* Directions *
Images are not part of the copy; transcribe all the data exactly.

* Source data *
::::::::

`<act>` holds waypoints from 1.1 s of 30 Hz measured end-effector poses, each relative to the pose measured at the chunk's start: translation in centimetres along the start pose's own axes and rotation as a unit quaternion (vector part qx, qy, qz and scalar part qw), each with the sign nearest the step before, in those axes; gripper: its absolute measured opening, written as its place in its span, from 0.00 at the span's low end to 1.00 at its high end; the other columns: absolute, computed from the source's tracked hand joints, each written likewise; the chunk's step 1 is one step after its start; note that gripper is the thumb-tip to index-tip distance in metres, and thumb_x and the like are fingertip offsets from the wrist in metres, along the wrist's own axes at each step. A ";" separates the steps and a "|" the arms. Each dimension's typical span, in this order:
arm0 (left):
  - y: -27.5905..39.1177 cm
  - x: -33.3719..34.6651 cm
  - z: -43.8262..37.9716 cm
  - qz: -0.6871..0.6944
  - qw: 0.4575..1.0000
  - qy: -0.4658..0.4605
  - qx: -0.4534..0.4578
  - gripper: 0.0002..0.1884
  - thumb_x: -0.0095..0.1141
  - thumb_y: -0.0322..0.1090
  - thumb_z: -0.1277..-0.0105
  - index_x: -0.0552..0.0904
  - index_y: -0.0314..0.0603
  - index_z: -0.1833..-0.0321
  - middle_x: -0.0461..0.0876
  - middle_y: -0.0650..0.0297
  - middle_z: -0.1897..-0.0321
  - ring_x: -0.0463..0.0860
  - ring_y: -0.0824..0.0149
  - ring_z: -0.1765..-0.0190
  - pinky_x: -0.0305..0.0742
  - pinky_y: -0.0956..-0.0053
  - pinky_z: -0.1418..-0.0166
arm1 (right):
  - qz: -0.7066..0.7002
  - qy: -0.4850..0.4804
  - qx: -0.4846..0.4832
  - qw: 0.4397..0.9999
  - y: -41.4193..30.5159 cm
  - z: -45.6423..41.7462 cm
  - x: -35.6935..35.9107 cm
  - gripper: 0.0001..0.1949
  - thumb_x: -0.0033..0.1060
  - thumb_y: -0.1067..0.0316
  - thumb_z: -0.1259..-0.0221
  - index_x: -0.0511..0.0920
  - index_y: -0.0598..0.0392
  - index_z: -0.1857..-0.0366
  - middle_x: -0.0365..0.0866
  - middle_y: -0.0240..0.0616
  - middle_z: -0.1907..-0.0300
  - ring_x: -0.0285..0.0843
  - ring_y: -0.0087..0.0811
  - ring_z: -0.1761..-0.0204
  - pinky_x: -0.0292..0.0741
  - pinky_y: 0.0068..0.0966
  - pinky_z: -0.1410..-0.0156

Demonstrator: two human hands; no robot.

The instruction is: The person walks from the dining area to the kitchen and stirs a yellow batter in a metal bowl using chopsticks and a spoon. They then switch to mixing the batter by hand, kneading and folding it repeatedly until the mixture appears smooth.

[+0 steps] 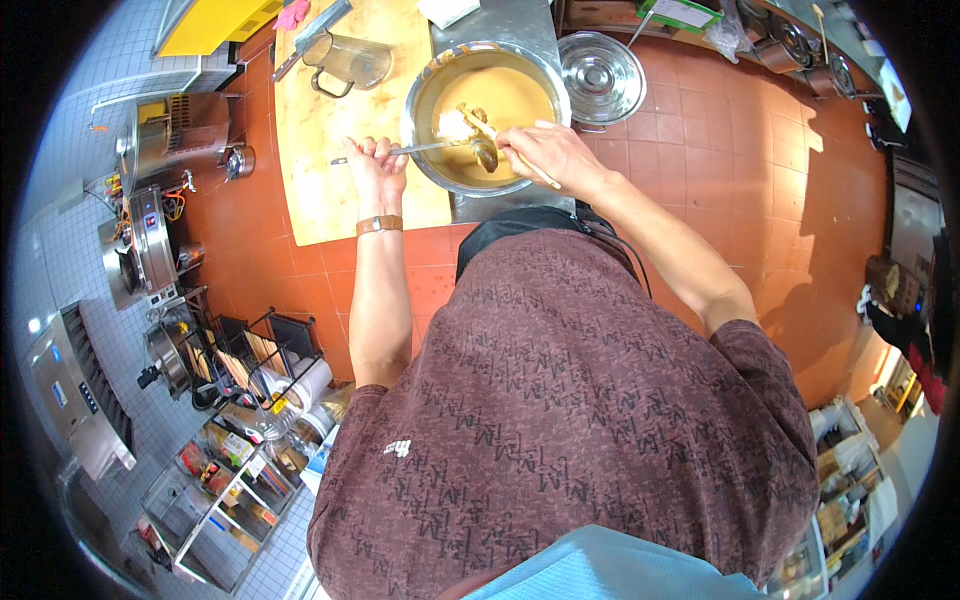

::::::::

* Exercise solution *
`<act>` holds waypoints from 1.1 s of 30 Hz measured end-effector poses, each relative to the pose measured at the chunk's start: translation in centimetres along the start pose's own axes and rotation as a unit quaternion (vector part qx, qy, qz and scalar part qw), each with the sign nearest the step before, in those axes; gripper: its absolute measured opening, written as its place in its span, from 0.00 at the span's low end to 1.00 at its high end; the other columns: absolute, computed from the source's tracked hand joints, each written likewise; the chunk's step 1 is one step after its start; note that gripper is the thumb-tip to index-tip distance in metres, and thumb_x and the like are fingertip offsets from the wrist in metres, along the wrist's own axes at each step. A ";" separates the steps and a "|" the arms. Each dimension's typical span, in this order:
arm0 (left):
  - y: -27.5905..39.1177 cm
  - x: -33.3719..34.6651 cm
  - z: -43.8262..37.9716 cm
  - qz: -0.6871..0.6944
  - qw: 0.4575..1.0000
  - qy: -0.4658..0.4605
  - qx: -0.4534..0.4578
  - gripper: 0.0002..0.1884
  - thumb_x: -0.0095..0.1141
  - thumb_y: -0.0322..0.1090
  - thumb_z: -0.1277..-0.0105
  - index_x: -0.0552..0.0904
  - index_y: -0.0314..0.0603
  - index_z: -0.1833..-0.0321
  - middle_x: -0.0461..0.0876
  - middle_y: -0.0650..0.0297
  - middle_z: -0.1897..-0.0321
  - ring_x: -0.0463..0.0860
  - ring_y: -0.0824..0.0149
  - ring_z: -0.1765..-0.0190
  - pinky_x: -0.0305..0.0742
  - pinky_y: -0.0956..-0.0053
  - pinky_z: -0.1418..-0.0166
arm1 (right):
  - qz: -0.7066..0.7002
  - qy: -0.4850..0.4804
  - qx: -0.4846..0.4832
  - qw: 0.4397..0.9999
  - y: -41.4193..30.5159 cm
  - z: -45.6423..41.7462 cm
  - x: -35.6935..35.9107 cm
  - gripper: 0.0001..0.1949
  - thumb_x: -0.0033..0.1060
  - thumb_y: -0.1067..0.0316
  - thumb_z: -0.1259..-0.0221
  - index_x: -0.0511..0.0920
  - index_y: -0.0598..0.0392
  - index_z: -0.1857..-0.0366
  - middle_x: -0.0365..0.0866
  - middle_y: -0.0240..0.0616
  - middle_z: -0.1907..-0.0300
  - ring_x: -0.0285..0.0843
  - ring_y: -0.0087..0.0811
  - ring_z: -0.1761..-0.0204
  - pinky_x: -0.0292..0.0741
  - pinky_y: 0.0068..0.0966
  - pinky_z: -0.1410..-0.0156

Demonstrator: two human hands; no robot.

The instruction is: The person walks from the dining area to the kitchen and stirs a yellow batter in a metal bowl using chopsticks and a spoon. They then switch to mixing the batter by hand, kneading and folding it repeatedly until the mixture appears smooth.

[+0 steps] 

The given answer completes the exercise.